Recorded information:
══════════════════════════════

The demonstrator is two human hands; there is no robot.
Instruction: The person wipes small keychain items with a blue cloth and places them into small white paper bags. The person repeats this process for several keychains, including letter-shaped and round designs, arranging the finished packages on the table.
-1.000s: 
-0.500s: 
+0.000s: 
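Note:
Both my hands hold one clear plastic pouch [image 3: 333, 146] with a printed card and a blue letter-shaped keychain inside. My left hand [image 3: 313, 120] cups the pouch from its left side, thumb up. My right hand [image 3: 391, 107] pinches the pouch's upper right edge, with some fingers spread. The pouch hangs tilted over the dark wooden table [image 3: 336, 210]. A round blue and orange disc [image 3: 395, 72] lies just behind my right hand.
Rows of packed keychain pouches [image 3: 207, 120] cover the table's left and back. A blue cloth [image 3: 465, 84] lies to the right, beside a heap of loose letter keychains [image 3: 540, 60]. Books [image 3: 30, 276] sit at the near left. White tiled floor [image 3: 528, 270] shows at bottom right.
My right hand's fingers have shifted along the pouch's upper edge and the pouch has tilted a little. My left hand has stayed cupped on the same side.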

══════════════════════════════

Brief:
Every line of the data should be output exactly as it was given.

Answer for this exercise:
The demonstrator is two human hands; there is no robot.
Instruction: The person wipes small keychain items with a blue cloth and places them into small white paper bags. The person repeats this process for several keychains, including letter-shaped and round designs, arranging the finished packages on the table.
-1.000s: 
-0.500s: 
+0.000s: 
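Note:
Both my hands hold one clear plastic pouch [image 3: 333, 146] with a printed card and a blue letter-shaped keychain inside. My left hand [image 3: 313, 120] cups the pouch from its left side, thumb up. My right hand [image 3: 391, 107] pinches the pouch's upper right edge, with some fingers spread. The pouch hangs tilted over the dark wooden table [image 3: 336, 210]. A round blue and orange disc [image 3: 395, 72] lies just behind my right hand.
Rows of packed keychain pouches [image 3: 207, 120] cover the table's left and back. A blue cloth [image 3: 465, 84] lies to the right, beside a heap of loose letter keychains [image 3: 540, 60]. Books [image 3: 30, 276] sit at the near left. White tiled floor [image 3: 528, 270] shows at bottom right.
My right hand's fingers have shifted along the pouch's upper edge and the pouch has tilted a little. My left hand has stayed cupped on the same side.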

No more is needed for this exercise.